Work to complete =>
Say nothing but the number of lines below in which the string "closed" appears.

Data to process =>
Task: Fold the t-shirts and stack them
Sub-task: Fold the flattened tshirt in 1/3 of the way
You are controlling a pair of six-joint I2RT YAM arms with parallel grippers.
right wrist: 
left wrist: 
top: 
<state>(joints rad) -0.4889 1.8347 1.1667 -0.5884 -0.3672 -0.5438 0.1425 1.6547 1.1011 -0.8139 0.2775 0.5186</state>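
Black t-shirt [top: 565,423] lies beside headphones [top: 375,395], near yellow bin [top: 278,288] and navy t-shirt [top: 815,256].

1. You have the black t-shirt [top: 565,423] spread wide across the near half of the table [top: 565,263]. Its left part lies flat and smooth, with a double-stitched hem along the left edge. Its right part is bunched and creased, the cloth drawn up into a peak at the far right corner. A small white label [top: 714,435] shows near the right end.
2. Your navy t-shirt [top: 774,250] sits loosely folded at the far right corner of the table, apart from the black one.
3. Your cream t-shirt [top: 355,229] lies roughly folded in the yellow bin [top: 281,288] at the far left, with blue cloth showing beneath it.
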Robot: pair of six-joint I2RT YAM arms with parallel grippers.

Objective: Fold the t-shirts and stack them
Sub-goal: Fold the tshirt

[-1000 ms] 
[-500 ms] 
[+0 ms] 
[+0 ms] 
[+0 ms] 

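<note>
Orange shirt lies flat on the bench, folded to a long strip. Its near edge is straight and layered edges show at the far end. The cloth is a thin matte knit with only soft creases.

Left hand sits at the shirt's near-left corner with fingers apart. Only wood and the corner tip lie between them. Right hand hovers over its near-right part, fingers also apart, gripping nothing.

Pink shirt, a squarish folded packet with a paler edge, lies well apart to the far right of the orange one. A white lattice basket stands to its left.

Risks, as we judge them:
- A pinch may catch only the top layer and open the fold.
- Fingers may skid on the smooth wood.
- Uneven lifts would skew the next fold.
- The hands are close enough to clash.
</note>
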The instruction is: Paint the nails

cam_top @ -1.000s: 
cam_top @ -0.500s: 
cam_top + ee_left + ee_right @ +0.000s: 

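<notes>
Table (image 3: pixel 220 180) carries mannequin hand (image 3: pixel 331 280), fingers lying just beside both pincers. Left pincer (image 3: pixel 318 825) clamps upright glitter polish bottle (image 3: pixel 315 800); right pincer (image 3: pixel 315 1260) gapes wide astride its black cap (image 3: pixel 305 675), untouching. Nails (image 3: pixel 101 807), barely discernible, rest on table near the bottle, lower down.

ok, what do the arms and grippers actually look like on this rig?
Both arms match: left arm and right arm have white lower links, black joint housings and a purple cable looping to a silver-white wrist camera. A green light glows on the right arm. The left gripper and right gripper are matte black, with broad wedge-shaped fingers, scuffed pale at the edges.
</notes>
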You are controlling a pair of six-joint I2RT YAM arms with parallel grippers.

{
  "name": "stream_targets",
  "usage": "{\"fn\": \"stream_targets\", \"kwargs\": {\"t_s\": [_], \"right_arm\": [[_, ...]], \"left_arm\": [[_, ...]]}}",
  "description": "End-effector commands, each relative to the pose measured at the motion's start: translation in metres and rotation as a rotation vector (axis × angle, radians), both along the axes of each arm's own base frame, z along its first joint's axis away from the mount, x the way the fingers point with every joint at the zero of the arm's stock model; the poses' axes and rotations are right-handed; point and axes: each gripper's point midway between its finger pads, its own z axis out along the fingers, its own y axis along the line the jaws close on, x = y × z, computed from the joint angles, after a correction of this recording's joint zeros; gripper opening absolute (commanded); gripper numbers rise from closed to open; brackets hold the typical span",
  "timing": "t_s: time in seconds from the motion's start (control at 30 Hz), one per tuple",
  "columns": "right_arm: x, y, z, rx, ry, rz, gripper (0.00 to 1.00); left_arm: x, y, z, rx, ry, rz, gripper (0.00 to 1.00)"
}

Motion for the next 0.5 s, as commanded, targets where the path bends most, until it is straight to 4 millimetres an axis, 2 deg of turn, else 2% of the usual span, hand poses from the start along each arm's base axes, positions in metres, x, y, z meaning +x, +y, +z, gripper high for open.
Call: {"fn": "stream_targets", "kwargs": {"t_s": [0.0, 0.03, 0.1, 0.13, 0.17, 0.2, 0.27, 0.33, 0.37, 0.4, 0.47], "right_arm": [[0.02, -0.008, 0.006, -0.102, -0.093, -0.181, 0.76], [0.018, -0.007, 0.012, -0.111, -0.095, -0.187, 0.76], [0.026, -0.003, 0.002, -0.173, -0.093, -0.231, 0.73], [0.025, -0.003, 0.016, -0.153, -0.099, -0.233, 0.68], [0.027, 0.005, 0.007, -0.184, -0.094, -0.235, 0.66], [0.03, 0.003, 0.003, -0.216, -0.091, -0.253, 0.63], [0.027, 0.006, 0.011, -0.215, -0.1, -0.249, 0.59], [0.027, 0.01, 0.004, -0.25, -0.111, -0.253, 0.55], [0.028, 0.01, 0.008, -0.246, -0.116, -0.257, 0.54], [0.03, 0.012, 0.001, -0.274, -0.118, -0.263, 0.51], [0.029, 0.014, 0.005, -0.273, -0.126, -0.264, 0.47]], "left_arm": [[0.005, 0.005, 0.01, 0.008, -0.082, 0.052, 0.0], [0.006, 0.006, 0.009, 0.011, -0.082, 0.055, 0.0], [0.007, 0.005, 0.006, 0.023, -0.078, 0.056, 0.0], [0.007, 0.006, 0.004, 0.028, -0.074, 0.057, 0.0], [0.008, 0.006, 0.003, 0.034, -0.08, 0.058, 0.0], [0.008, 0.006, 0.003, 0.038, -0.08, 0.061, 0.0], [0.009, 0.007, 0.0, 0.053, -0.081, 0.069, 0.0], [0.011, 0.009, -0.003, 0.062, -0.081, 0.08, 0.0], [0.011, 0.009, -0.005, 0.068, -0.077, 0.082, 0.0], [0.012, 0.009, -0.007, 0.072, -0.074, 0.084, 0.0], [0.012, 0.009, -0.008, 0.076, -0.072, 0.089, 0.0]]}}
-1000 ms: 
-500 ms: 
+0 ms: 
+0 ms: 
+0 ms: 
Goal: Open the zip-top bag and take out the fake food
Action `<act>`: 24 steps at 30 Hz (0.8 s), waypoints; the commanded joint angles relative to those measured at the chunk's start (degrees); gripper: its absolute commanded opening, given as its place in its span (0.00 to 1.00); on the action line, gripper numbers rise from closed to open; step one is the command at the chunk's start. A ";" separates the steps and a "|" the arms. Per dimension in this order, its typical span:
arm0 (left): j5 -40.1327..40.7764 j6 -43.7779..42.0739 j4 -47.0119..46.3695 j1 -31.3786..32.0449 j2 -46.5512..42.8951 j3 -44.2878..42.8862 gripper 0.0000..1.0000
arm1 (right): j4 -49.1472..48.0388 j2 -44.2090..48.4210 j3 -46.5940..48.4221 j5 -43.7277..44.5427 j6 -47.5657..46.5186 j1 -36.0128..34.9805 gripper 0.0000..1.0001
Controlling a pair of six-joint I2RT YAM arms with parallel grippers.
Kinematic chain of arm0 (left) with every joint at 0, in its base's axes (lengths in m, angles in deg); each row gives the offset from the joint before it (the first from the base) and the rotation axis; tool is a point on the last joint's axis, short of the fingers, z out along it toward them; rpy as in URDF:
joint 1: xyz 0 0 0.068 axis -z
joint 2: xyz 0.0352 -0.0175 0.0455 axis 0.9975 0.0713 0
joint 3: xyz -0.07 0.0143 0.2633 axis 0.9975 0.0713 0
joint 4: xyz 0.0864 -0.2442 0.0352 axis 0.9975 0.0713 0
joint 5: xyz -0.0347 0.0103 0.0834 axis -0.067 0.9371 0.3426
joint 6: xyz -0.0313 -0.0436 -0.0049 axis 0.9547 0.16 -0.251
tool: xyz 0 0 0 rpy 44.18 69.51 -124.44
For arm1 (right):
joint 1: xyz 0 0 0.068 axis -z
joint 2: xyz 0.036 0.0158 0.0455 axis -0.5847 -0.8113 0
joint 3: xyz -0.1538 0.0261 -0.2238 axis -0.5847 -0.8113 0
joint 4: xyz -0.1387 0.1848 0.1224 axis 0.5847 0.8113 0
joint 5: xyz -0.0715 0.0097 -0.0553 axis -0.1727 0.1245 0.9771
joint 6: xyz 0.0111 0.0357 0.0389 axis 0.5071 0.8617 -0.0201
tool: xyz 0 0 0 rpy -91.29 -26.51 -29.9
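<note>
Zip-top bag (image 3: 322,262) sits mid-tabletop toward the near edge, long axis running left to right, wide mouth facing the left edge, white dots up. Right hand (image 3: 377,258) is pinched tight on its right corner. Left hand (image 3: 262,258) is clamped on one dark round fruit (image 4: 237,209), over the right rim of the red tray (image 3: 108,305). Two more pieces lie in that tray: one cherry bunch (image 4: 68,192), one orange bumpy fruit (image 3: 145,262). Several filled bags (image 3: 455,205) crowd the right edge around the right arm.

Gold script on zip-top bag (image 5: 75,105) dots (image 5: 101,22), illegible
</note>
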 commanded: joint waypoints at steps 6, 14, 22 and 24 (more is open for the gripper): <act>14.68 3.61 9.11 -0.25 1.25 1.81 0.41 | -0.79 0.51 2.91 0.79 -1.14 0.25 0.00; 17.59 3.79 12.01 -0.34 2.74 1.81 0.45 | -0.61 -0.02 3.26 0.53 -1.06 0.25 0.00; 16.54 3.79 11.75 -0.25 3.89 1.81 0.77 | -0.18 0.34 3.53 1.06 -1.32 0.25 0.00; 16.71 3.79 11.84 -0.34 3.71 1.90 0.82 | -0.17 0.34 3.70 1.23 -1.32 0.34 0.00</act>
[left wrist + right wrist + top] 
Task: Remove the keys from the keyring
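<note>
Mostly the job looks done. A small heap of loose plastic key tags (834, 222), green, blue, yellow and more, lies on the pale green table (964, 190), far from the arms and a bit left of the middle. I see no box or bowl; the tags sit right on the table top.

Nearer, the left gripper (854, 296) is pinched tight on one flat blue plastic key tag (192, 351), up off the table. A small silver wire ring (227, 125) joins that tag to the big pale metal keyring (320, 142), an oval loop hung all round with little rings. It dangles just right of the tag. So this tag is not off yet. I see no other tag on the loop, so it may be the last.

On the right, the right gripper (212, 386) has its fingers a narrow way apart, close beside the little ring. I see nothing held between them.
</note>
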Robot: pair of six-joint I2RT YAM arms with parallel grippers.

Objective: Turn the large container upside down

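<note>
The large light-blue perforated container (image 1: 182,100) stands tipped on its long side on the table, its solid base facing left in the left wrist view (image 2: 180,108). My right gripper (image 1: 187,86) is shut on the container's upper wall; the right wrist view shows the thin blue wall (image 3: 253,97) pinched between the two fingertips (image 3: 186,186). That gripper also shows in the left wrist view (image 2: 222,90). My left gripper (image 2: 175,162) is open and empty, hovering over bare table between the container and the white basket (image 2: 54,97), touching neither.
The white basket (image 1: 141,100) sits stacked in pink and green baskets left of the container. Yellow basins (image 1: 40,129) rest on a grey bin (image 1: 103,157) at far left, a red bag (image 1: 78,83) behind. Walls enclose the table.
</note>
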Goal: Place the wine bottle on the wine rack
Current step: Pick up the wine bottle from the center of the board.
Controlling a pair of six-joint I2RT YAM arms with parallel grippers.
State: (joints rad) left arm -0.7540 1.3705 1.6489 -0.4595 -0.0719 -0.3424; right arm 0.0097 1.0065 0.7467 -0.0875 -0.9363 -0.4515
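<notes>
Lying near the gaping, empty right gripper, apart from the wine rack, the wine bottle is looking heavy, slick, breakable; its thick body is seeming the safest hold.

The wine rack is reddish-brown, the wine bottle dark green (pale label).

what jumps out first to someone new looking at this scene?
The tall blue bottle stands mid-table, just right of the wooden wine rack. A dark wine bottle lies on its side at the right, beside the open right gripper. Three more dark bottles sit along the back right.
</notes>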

Expected answer =>
2